Perasaan tertindas serta kelelahan mental yang bertumpuk membuat Andika mempertimbangkan secara serius untuk mengambil jeda panjang atau vakum dari aktivitas band.
Niat untuk menghentikan sejenak aktivitas bermusik ini didasari oleh keinginannya untuk menenangkan diri serta melindungi keluarga tercinta.
Andika merasa dinamika yang terjadi belakangan ini sudah mulai berdampak kurang baik bagi psikologis anak-anak dan orang terdekatnya.
Keputusan final mengenai nasib keterlibatannya di dalam band bakal dipikirkan secara matang setelah seluruh komitmen pekerjaan selesai dijalankan.
Tuntutan Hak Kepemilikan Nama dan Masa Depan Kangen Band
Selain masalah ruang rehat, Andika juga menyoroti aspek legalitas kepemilikan nama Kangen Band.
Ia berharap agar hak paten atas nama Kangen Band nantinya dapat didaftarkan secara resmi atas nama seluruh personel secara kolektif, bukan atas nama perorangan.
Baginya, Kangen Band didirikan atas dasar asas persaudaraan serta perjuangan bersama sejak awal karier, sehingga setiap anggota berhak memiliki porsi kepemilikan yang setara.
Keputusan besar mengenai arah masa depan Kangen Band baru akan diputuskan secara bulat setelah seluruh jadwal konser tahun baru selesai dieksekusi.
Publik dan para pencinta musik Tanah Air kini hanya bisa berharap agar masalah internal ini menemukan titik terang.
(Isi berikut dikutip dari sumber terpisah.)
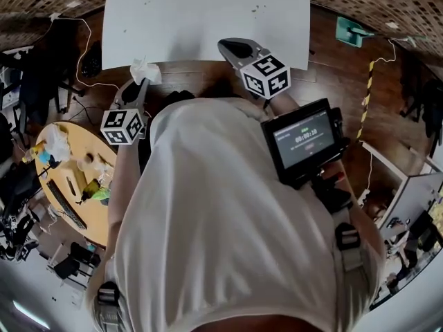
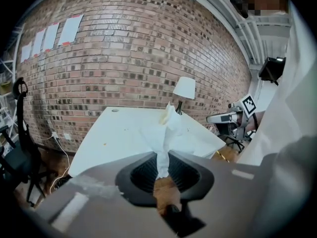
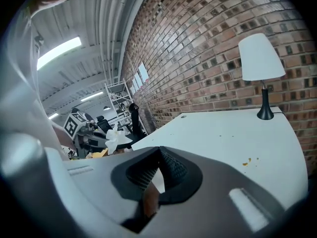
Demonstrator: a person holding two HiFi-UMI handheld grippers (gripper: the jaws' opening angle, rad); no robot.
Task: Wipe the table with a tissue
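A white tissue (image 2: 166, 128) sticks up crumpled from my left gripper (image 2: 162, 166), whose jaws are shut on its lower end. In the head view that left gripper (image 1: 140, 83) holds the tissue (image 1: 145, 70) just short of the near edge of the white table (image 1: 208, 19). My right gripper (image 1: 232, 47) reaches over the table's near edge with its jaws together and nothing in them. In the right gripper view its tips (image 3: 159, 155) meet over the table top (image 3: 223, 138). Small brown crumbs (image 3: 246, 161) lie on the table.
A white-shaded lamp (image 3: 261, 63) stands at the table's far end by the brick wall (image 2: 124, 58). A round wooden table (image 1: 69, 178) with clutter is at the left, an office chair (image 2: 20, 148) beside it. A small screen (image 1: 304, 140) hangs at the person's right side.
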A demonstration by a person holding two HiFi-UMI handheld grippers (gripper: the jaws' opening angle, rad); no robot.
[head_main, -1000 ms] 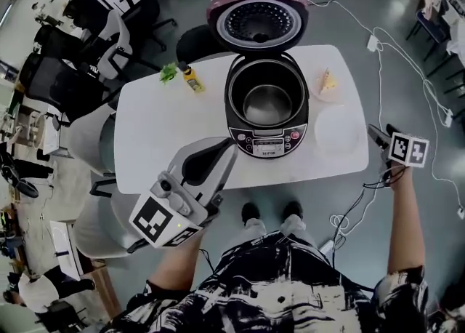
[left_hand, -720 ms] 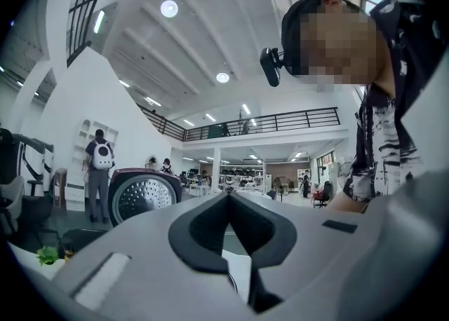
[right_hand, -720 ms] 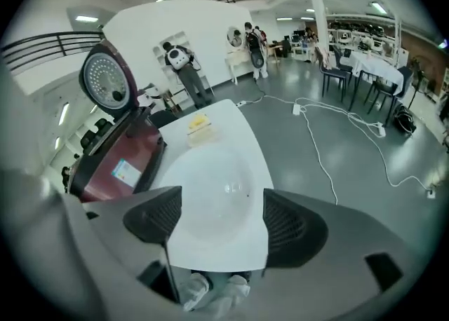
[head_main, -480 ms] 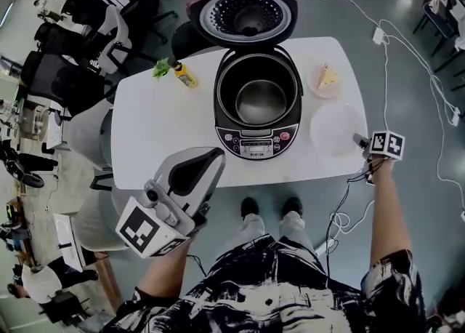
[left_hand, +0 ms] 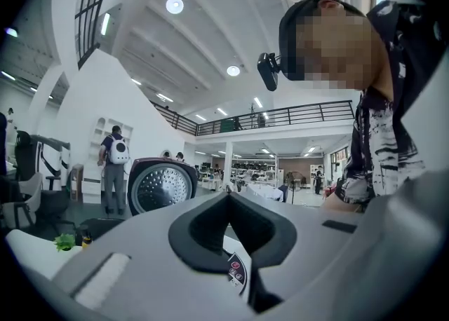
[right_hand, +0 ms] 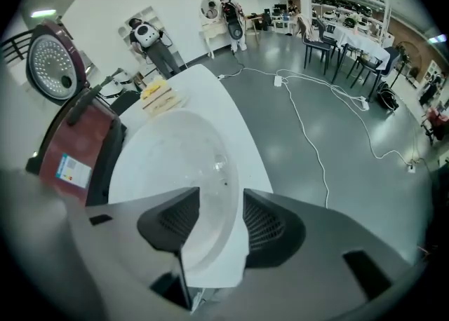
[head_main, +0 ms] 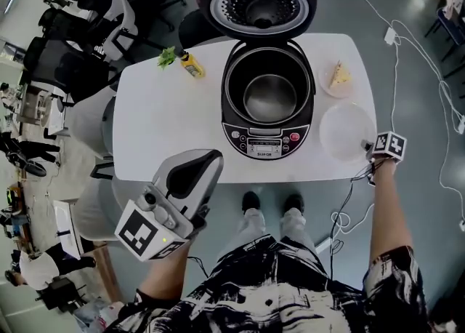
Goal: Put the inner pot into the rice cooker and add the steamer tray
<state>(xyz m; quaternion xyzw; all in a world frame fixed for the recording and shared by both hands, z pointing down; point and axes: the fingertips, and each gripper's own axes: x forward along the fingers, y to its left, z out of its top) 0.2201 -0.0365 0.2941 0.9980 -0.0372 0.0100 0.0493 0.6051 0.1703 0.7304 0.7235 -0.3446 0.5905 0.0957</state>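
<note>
The rice cooker (head_main: 269, 142) stands on the white table (head_main: 167, 128) with its lid (head_main: 261, 6) up and the metal inner pot (head_main: 269, 97) seated inside. The translucent white steamer tray (head_main: 340, 131) lies to the cooker's right. My right gripper (head_main: 369, 147) points steeply down at the tray's right rim. In the right gripper view the tray (right_hand: 175, 165) has its rim between the jaws of this gripper (right_hand: 221, 218); they have just been closing, with a gap still showing. My left gripper (head_main: 211, 161) hangs shut and empty at the table's front edge, facing the cooker (left_hand: 160, 186).
A yellow bottle (head_main: 192, 67) and a green sprig (head_main: 168, 55) sit at the table's back left. A small plate with a cake wedge (head_main: 338, 77) lies behind the tray. Office chairs (head_main: 94, 55) crowd the left side; cables (head_main: 429, 106) trail over the floor at right.
My right gripper has come down from beside the table's right end onto the steamer tray's rim, and its jaws narrowed. The left gripper sank slightly.
</note>
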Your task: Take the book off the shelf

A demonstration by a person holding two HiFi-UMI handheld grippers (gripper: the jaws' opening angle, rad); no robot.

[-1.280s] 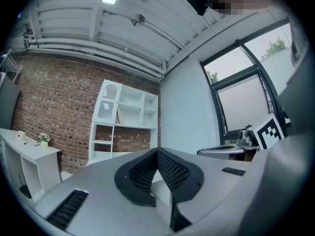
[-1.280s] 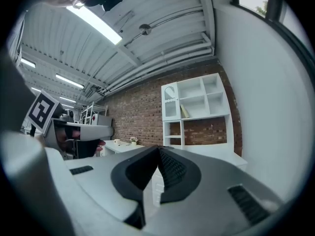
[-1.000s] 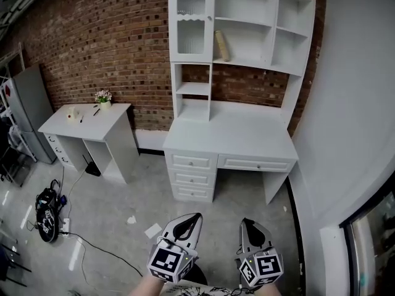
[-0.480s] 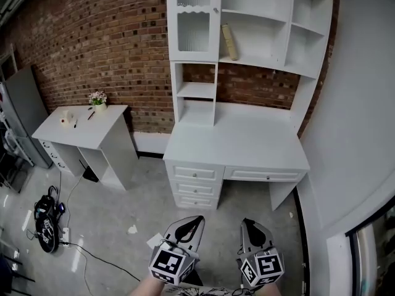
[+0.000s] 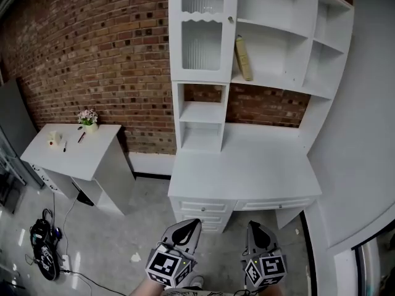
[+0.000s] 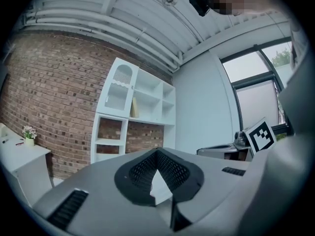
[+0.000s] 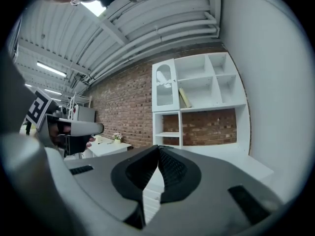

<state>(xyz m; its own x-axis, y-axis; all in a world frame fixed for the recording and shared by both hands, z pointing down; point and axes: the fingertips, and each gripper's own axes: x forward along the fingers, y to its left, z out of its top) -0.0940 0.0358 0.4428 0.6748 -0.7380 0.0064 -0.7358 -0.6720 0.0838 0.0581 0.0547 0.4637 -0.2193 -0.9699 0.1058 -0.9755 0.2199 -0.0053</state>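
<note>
A tan book (image 5: 243,58) leans upright in the middle bay of the white shelf unit (image 5: 274,85) above the desk (image 5: 244,165); it also shows in the left gripper view as the book (image 6: 133,107) and in the right gripper view as the book (image 7: 184,98). My left gripper (image 5: 186,228) and right gripper (image 5: 257,229) hang side by side low in the head view, short of the desk's front edge and far below the book. Both are shut with nothing between the jaws, as the left gripper (image 6: 156,154) and right gripper (image 7: 157,150) views show.
A glass-fronted cabinet door (image 5: 202,29) stands left of the book. A smaller white table (image 5: 71,152) with a flower pot (image 5: 88,119) sits to the left against the brick wall. Cables and a dark bag (image 5: 41,242) lie on the floor at left. A white wall (image 5: 364,140) bounds the right side.
The view has moved closer to the desk and shelf; the book sits larger and lower in frame. Both grippers stay side by side and shut.
</note>
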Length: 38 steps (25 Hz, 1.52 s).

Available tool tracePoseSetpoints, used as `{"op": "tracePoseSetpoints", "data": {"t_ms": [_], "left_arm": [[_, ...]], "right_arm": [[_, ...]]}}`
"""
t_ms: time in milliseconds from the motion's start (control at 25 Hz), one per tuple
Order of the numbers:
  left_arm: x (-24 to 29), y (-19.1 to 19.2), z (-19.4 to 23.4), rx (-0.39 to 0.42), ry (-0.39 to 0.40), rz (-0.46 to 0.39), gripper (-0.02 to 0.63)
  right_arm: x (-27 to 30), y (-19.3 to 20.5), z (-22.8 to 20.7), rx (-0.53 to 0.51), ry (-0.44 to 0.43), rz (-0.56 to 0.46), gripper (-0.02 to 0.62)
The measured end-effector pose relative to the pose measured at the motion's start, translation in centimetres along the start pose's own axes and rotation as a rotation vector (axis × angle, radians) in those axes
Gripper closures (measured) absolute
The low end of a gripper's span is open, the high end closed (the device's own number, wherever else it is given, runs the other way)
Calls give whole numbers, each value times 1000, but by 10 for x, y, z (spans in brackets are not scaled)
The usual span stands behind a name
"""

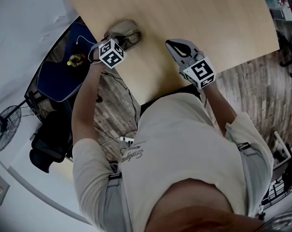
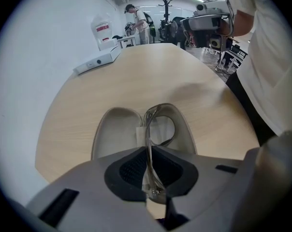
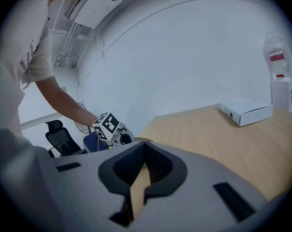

Bagaimanapun juga, Kangen Band telah menjadi bagian tak terpisahkan dari sejarah industri musik pop Indonesia.
Statement:
Andika
“Demi Allah, dengan ada berita ini saya sama teman-teman tuh sebenarnya malu mau ketemu orang.”
“Saya kayaknya pengin bukan mundur-lah, vakum dulu lah saya mikir dulu. Saya pengin vakum dulu, kasihan anak-anak saya, keluarga saya, orang-orang yang tersakiti.”
3 Poin Penting:
-
Komitmen Profesionalisme Panggung: Andika memastikan Kangen Band tetap menyelesaikan seluruh jadwal manggung dan kontrak kerja yang telah disepakati hingga akhir tahun demi menghargai promotor serta penggemar.
-
Rencana Vakum Andika: Merasa perjuangannya membesarkan band tidak dihargai serta mengalami kelelahan mental, Andika mempertimbangkan untuk vakum sementara waktu demi keluarga setelah jadwal tahun baru usai.
-
Tuntutan Hak Nama Kolektif: Andika meminta agar kepemilikan nama resmi Kangen Band didaftarkan atas nama seluruh personel secara bersama, bukan milik perorangan, demi menjunjung asas persaudaraan.